Não era amor e eu sabia disso. Mas era bom. Era vento de chuva no fim da tarde. Era cheiro de grama molhada. Era um tormento cheio de paz, sabe? Não sabe? Bom, vou tentar explicar... Como o sorriso bobo que se dá sozinho ao lembrar de um momento bom; o frio na barriga aos 15 anos quando o cara do 2º ano te olhou; como a sensação mais gostosa do mundo ao terminar um livro bom; como o suspiro da preguiça após acordar; o abraço apertado; o cheiro daquele dia que você não vai esquecer; como a piada sem graça que te faz morrer de rir; a música que te acalma; a mensagem que surpreende; o carinho guardado, a lembrança doce... Pois é, ele era tudo isso para mim! Toda paz que me causava agonia extrema. Mas não era amor, isso eu sei. Só era bom estar perto. Ouvir a voz. Saber do dia. Tocar o rosto e os cabelos. Sentir o perfume. Brigar por bobagens. Era bom, sim.
Pretérito Imperfeito.
Por que pra mim nada acaba completamente. Ainda que pra ele sim. Ainda que o "perto" não faça mais parte. Ainda que o "bom" não seja mais tão concreto. Eu guardei-o numa caixinha com o nome dele. É que, como sempre, eu estraguei tudo. Eu e a minha boca grande. Esquecemos que falar dessas coisas - do quanto alguém pode ser bom pra gente, bom da gente querer perto, mesmo sem ser amor - pode meter medo nos outros. É claro que esse "outros", na verdade, é ele. Então, eu tive que guardar o frio na barriga, o sorriso bobo, a saudade e a vontade de rir acompanhada dentro de uma caixinha. Mas a vida, traíra como ela é, de vez em quando tira a tampa da caixinha sem querer, aí aquelas coisas todas voltam e eu já não sei ao certo o que fazer com elas.

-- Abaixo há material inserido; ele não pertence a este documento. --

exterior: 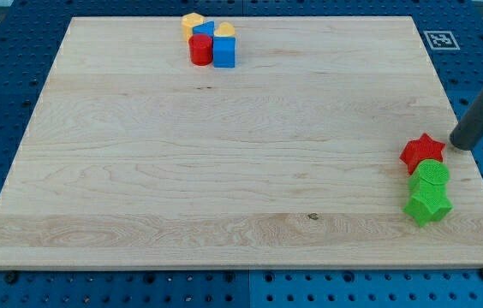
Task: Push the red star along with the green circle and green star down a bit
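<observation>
The red star lies near the board's right edge. The green circle touches it just below, and the green star touches the circle below that, so the three form a short column. My tip is at the board's right edge, just to the right of the red star and slightly above it, close to it; I cannot tell if it touches.
A cluster sits at the view's top centre: a red cylinder, a blue cube, a blue block and two yellow blocks. The wooden board lies on a blue perforated table.
</observation>
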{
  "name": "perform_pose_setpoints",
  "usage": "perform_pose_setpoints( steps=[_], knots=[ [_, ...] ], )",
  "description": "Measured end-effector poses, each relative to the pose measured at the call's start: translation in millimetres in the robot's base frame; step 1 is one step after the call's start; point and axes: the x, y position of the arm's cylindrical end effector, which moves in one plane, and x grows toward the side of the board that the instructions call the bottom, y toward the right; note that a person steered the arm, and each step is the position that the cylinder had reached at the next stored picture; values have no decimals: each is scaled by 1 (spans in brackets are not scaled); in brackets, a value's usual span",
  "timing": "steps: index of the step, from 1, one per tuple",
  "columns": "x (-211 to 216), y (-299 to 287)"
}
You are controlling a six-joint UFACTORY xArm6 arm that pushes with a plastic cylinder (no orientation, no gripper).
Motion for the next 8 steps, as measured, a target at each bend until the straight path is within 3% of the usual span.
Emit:
perform_pose_setpoints(
  steps=[8],
  knots=[
    [1, -40]
  ],
)
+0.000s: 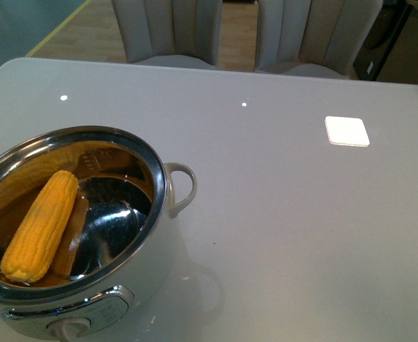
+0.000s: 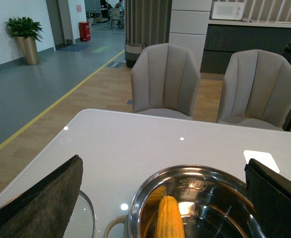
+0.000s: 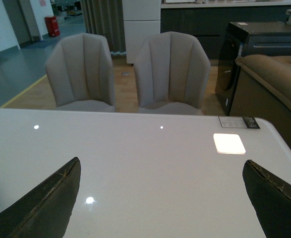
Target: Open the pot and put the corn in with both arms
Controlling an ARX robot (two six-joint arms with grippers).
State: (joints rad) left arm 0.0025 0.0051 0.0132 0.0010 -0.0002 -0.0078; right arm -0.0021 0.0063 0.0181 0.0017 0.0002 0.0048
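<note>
Already the corn [image 1: 40, 226] is seen lying slantwise inside the open pot [image 1: 162, 187], which stands at the near left of the worktop [image 1: 287, 214], so the task is judged all but done. The left claw [image 2: 167, 198] is held wide apart above the pot and the right claw [image 3: 160, 198] wide apart over bare worktop, nothing being gripped by either. The cob is judged light, stiff and slightly slippery, best taken across its middle; the pot heavier, with a smooth rim.
</note>
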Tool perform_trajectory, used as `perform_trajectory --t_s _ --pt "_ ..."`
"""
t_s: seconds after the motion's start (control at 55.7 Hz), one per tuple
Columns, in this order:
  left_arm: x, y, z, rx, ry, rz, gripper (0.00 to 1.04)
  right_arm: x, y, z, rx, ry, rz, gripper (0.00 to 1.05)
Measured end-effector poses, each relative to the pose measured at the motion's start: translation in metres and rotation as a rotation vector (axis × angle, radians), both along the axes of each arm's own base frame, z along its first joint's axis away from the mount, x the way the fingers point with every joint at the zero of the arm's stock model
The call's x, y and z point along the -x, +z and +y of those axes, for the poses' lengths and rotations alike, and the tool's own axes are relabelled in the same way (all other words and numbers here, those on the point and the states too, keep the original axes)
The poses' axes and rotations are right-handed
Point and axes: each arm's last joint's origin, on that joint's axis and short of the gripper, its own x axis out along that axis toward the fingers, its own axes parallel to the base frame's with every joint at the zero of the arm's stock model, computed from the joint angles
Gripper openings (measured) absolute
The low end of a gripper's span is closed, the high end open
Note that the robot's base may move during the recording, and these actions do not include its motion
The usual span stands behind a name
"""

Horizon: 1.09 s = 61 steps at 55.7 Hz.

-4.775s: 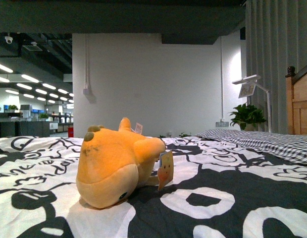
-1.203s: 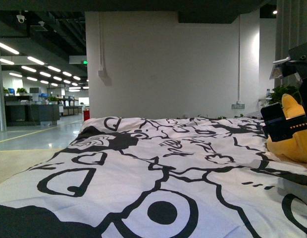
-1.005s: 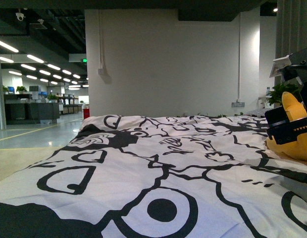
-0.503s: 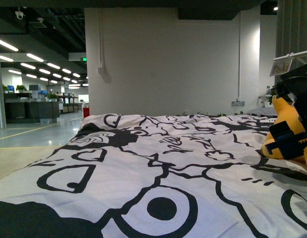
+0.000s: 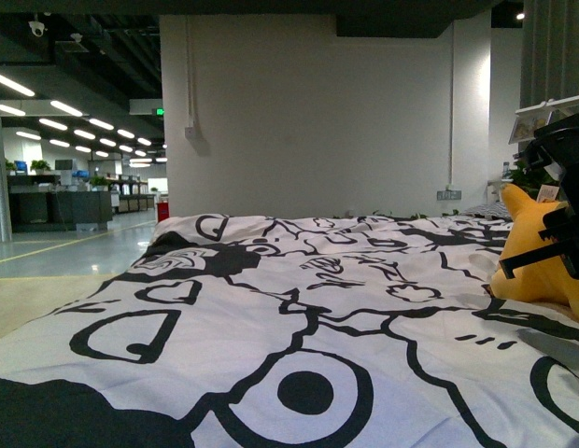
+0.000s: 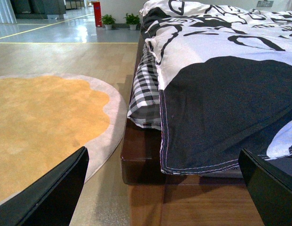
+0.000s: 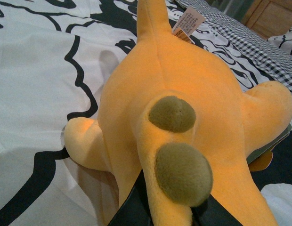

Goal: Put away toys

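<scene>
The toy is an orange-yellow plush animal (image 5: pixel 542 266) at the far right of the front view, resting on the black-and-white bedcover (image 5: pixel 299 308). My right gripper (image 5: pixel 568 245) is shut on it, its black body partly cut off by the frame edge. In the right wrist view the plush animal (image 7: pixel 183 94) fills the picture, with two olive-brown patches and a paper tag (image 7: pixel 188 23). There the right gripper (image 7: pixel 176 214) clamps a plush limb between its black fingers (image 7: pixel 132 209). My left gripper (image 6: pixel 160 197) hangs open and empty beside the bed's side, away from the toy.
A wooden bed frame (image 6: pixel 146 165) runs under the hanging bedcover and a checked sheet (image 6: pixel 146 89). An orange round rug (image 6: pixel 42 122) lies on the floor beside it, with potted plants (image 6: pixel 120 20) beyond. A wooden headboard (image 7: pixel 273 14) stands past the toy.
Since 4.8 s ago the view has swung, so the plush now sits at the right edge. In the last second the right gripper shifted right and the plush turned, showing more of its body.
</scene>
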Motion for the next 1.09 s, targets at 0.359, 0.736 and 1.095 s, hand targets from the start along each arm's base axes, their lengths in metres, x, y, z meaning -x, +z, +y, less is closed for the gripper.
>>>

Esquisito esse jeito das coisas serem, de uma hora pra outra um presente vira passado e a gente se perde pelo caminho. Eu ainda tento catar aquilo tudo que vai ficando pelos cantos, mas uma coisa não dá pra juntar e recuperar- aquele olhar doce, trocado nas manhãs que, embora cinzentas, ganhavam cores. O olhar, até hoje, ainda procuro... Vai ver ele esqueceu por aí. Vai ver que todo amor que eu sei que não era, ficou esquecido junto com ele.